Aim of the task: Retype the entire listing, keeping every word as it is.

Stored data:
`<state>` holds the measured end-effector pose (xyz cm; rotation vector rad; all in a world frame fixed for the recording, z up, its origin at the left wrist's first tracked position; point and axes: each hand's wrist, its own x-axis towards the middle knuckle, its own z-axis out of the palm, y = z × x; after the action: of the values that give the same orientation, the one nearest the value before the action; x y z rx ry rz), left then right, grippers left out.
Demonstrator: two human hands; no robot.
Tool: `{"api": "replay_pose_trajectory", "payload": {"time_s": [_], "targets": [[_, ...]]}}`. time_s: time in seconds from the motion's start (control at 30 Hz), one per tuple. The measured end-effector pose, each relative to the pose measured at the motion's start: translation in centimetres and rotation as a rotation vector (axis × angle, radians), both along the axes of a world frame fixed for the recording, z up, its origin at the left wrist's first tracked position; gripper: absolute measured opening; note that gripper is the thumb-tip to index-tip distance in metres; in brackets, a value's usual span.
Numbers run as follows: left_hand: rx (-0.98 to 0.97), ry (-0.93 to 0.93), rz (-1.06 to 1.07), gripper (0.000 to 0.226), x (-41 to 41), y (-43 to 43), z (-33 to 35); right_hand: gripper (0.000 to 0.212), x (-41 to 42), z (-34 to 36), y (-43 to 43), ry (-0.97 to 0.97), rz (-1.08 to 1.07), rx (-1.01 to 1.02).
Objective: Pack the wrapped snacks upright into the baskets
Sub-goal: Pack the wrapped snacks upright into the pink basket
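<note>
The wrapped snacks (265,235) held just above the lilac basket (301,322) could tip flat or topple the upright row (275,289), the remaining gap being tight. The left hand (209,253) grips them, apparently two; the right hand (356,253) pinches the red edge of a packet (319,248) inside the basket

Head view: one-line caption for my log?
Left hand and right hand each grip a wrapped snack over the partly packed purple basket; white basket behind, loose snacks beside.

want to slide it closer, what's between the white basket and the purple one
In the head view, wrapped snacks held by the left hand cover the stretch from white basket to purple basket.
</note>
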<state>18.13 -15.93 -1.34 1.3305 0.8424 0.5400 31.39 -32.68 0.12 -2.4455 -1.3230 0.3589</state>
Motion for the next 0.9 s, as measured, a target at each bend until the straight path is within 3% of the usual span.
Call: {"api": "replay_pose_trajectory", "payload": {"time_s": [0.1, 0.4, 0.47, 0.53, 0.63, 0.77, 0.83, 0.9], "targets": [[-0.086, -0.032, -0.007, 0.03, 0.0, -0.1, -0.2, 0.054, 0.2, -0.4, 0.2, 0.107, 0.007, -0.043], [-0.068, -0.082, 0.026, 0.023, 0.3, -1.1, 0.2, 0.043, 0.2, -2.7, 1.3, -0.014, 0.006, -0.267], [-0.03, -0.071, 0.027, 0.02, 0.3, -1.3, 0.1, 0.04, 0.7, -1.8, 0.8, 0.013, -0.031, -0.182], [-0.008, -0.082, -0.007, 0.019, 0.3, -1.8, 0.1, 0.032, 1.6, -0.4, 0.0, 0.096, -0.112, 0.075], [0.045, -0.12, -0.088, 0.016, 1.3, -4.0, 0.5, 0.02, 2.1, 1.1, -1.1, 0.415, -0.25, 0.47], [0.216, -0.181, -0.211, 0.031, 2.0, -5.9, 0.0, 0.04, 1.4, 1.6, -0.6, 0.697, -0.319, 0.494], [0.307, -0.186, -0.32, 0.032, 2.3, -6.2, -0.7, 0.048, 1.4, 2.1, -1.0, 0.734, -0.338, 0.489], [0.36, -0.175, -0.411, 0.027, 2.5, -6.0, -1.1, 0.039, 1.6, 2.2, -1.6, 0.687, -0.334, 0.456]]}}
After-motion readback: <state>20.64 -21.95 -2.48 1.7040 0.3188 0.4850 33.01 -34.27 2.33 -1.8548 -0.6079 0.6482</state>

Your solution:
`<state>` holds the measured end-effector pose (xyz cm; rotation vector rad; all in a world frame fixed for the recording, z up, its origin at the left wrist's first tracked position; point and axes: each hand's wrist, its own x-axis towards the middle knuckle, its own z-axis out of the palm, y = z × x; after the action: of the values that give the same orientation, the one nearest the value before the action; x y z rx ry rz), left then right, grippers left out.
Demonstrator: two human hands; no robot.
Tool: `{"api": "replay_pose_trajectory", "payload": {"time_s": [_], "targets": [[_, ...]]}}`. time_s: time in seconds from the motion's start (control at 30 Hz), one per tuple. The measured end-effector pose, each relative to the pose measured at the motion's start: translation in centimetres and rotation as a rotation vector (axis × angle, radians), both along the axes of a world frame fixed for the recording, z up, its origin at the left wrist's first tracked position; gripper: absolute measured opening; note that gripper is the thumb-tip to index-tip distance in metres; in brackets, a value's usual span.
Numbers run as follows: left_hand: rx (-0.98 to 0.97), ry (-0.93 to 0.93), rz (-1.06 to 1.07), gripper (0.000 to 0.226), x (-41 to 41), y (-43 to 43), z (-33 to 35); right_hand: gripper (0.000 to 0.212), x (-41 to 42), z (-34 to 36), y (-43 to 43), ry (-0.97 to 0.97), rz (-1.08 to 1.07), rx (-1.01 to 1.02).
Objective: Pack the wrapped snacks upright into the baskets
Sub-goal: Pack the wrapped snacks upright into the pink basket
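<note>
The wrapped snacks (265,235) held just above the lilac basket (301,322) could tip flat or topple the upright row (275,289), the remaining gap being tight. The left hand (209,253) grips them, apparently two; the right hand (356,253) pinches the red edge of a packet (319,248) inside the basket

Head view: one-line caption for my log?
Left hand and right hand each grip a wrapped snack over the partly packed purple basket; white basket behind, loose snacks beside.

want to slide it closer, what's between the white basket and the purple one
In the head view, wrapped snacks held by the left hand cover the stretch from white basket to purple basket.
</note>
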<state>18.13 -15.93 -1.34 1.3305 0.8424 0.5400 31.39 -32.68 0.12 -2.4455 -1.3230 0.3589</state>
Motion for the next 0.9 s, as measured, a target at each bend until the straight path is within 3% of the usual span.
Call: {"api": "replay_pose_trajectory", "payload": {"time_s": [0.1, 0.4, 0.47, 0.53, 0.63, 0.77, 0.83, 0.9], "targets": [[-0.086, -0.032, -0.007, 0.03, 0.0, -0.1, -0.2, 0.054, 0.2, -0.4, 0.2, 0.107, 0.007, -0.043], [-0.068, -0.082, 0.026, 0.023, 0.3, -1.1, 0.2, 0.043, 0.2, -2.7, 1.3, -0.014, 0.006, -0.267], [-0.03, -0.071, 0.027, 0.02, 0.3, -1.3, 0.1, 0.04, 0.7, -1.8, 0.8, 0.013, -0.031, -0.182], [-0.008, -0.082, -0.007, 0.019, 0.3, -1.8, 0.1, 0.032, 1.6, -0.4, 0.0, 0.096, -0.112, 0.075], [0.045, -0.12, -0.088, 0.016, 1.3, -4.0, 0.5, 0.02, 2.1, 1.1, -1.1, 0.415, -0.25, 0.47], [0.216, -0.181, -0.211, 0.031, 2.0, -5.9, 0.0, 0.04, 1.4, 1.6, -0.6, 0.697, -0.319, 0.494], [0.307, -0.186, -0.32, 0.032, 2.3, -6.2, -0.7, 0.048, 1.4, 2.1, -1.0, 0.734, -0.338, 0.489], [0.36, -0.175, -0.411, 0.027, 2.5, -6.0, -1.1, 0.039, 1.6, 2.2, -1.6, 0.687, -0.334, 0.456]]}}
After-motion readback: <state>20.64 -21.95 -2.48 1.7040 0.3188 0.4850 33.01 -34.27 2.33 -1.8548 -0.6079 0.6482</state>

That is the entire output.